Ben lisedeyken bizim okulumuza gelmişti Atatürk. Beni de ona çiçek vermek için seçmişlerdi. Çiçeği verdiğimde bana ismimi sordu. Bende ‘Adalet’ dedim. Bunun üzerine ‘Ne güzel ismin varmış’ dedi. ‘Okulu bitirince ne olacaksın’ dedi bana. Hemşire dedim. Oda ‘Güzel meslek ama bence sen hâkim ol ismine çok yakışır’ dedi. Ben ‘kadından hakim olmaz ki’ dedim. Kaşlarını çattı, ‘Sen istedikten sonra olur. Senden söz istiyorum hakim olacaksın’ dedi .’

‘Sen ne dedin peki?’
‘Mustafa Kemal emretmiş ne denir? Söz verdim.’
‘Peki olabildin mi Adalet Teyze?’
‘Evet ben Cumhuriyetin ilk kadın hâkimlerinden biriyim.’
‘Vay be. Sende ne hikâye varmış Adalet Teyze’

‘Herkesin hikâyesi kendine değerlidir.’ 
‘Haklısın Adalet Teyze. Bu banka mı gelmek istediğin?’
‘Evet’!
‘Yardım edeyim mi?
Hayır. Sen burada bekle lütfen. Bu arada adın neydi evladım?’
‘Osman teyzeciğim’

Adalet hanım bankadan içeri girdi. Osman öğlen saatinin geldiğini
fark edip yemeğe gitti. Yemek boyunca Adalet hanımı düşündü. Sonra onu almaya gitti.

‘Hoş geldin Hâkim Teyze’
‘Çok uzun zamandır bana hakim denmemişti.’
‘Hoşuna gitmediyse söylemeyeyim?’
‘Yok aksine hoşuma gitti.’
‘Nereye gidiyoruz?’
‘Seyranbağları’na’

‘Hâkim Teyze çok yer gezmişsindir sen’
‘Tüm Anadolu’yu karış karış gezdik rahmetli kocamla’
‘Ne iş yapardı amca?’
‘Subaydı, 1952’de Kore savaşında şehit oldu.’
‘Seyranbağları’na geldik ’
‘Sağa sap. İkinci binanın önünde dur.’
‘Buyur Hâkim Teyze. Geleyim mi ben’ ?
‘Yok bekle burada’

Osman beklemeye başladı. Binanın uzaktan görünen levhasına baktı. Seyranbağları Kız Yetiştirme Yurdu’ yazısını okudu. Yarım saat sonra Adalet Hanım göründü. Yanında orta yaşlı kibar bir hanım vardı. Kadın ‘Adalet Hanım size ne kadar teşekkür etsek azdır.
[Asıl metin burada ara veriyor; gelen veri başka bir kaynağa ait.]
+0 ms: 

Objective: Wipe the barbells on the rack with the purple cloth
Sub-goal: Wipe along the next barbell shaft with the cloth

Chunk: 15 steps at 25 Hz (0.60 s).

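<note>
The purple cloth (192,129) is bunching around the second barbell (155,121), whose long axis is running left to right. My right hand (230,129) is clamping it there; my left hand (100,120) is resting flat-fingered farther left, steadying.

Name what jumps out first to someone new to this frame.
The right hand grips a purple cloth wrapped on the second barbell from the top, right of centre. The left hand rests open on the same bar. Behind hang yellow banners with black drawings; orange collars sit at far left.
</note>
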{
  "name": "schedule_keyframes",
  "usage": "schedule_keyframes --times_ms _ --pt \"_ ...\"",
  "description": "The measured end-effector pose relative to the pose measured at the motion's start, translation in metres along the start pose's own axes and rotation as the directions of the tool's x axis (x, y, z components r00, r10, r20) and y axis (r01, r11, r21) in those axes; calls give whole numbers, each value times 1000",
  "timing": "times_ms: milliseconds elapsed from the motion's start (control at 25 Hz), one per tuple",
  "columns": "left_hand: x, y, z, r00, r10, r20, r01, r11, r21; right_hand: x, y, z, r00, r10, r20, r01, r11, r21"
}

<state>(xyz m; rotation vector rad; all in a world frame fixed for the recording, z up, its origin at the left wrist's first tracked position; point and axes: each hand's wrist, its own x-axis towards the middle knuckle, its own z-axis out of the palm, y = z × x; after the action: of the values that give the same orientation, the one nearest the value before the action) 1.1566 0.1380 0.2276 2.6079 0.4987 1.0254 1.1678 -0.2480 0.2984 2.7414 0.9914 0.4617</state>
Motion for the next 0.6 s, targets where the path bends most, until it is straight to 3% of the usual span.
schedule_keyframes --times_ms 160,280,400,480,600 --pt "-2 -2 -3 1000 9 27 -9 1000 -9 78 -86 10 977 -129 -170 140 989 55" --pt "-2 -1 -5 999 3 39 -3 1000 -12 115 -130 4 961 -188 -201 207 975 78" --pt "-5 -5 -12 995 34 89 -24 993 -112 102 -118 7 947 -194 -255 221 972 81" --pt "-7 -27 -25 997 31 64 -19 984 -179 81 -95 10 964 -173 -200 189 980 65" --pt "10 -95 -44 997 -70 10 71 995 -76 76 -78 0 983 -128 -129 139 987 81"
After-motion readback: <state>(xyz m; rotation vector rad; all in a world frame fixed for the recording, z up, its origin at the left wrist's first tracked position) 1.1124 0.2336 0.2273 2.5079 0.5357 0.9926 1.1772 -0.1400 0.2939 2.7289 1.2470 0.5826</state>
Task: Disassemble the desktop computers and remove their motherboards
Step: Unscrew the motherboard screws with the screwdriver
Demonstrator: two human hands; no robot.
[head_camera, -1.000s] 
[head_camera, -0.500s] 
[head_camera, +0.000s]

Kızlarda sizi çok seviyor. Ne olur arayı çok uzatmayın. Yine gelin’ dedi. Adalet hanım, buğulu gözlerle ‘İnşallah. Kızlara selamımı söyleyin. Bende onları çok seviyorum. Onlara iyi bakın’ dedi.

Araba hareket etti.
‘Nereye Hâkim Teyze?’
‘Hemen iki sokak öteye’

Osman iki sokak ötede bu sefer başka bir binanın önüne park etti.
Bu binada da ‘Ankara Seyranbağları Huzurevi’ yazıyordu.
‘Bekle beni’
‘Tabii Hakim Teyze’

Yine 1 saate yakın bir bekleyişin sonunda bu sefer etrafında bir çok yaşlı kadın ve adamla çıkageldi Adalet Hanım. Sarılıp öpüştükten sonra oradan ayrıldılar. Osman dikiz aynasından Adalet Hanım’ın gözlerinden akan yaşları fark etti.

‘İyi misin Hâkim Teyze’
İyiyim Osman, eski dostları görünce insan bir hoş oluyor’
‘Nereye gidiyoruz?’
‘Cebeci Asri Mezarlığına’
‘Tamam, teyze nerelisin sen?’

Aydın Sökeli’yim. Babam orada pamuk ekerdi. Annem ev hanımıydı. Sonra Kurtuluş Savaşı oldu. Babam savaşa gitti. Söke işgal oldu. Biz dağlara kaçtık annemle. Savaş bitince Söke’ye döndük. Allah’a şükür Babam’da sağ salim döndü savaştan. Liseye Aydın’a gönderdi babam. Orada Atatürk’le karşılaştım. Sözümü tutmak için İstanbul’a gittim. Hukuk fakültesine girdim. Orada rahmetli eşimle karşılaştım. O Harbiye’de okuyordu o zaman. Mezun olunca evlendik.’

‘Çocuğunuz var mı?’
‘Bir kızım bir oğlum vardı.’
‘Neredeler şimdi?’
‘Oğlum dışişlerinde çalışıyordu. 1978′de Fransa’da Ermeniler öldürdüler.’
‘Üzüldüm Hâkim Teyze. Başın sağ olsun. O da babası gibi şehit oldu yani’
‘Evet. Şehit babanın şehit oğlu. Allah kimseye evlat acısı vermesin.’
‘Amin. Ya kızın?’
O ailesi ile İzmit’te yaşıyordu, öğretmendi. 1999 depreminde hepsi vefat ettiler.’
‘Allah rahmet eylesin. Üzdüm seni Hâkim Teyze’
‘Geldik Teyze’
‘Tamam evladım. Paranı ödeyeyim, artık gidebilirsin.’
‘Hakim teyze buradan nasıl döneceksin? Ben seni bekleyeyim eve bırakayım.’
‘Yok beni alacaklar buradan’
‘Hâkim Teyze bu para fazla. Kusura bakma ben sana yalan söyledim.
Taksinin sahibi benden 350 lira bekliyor. Affet beni. 350 ‘yi ona veririm. Ben para istemem. Bugün senden aldığım hayat dersinin pahası ölçülemez.’
‘Çocukların var mı?’
‘İki tane ellerinden öperler.’
‘Adları nedir?’
‘Kemal ve Ayşe’
‘Oğlumun adı da Kemal’di.’
Sessizliğin ardından Osman’ın elindeki parayı ittirdi Adalet Hanım.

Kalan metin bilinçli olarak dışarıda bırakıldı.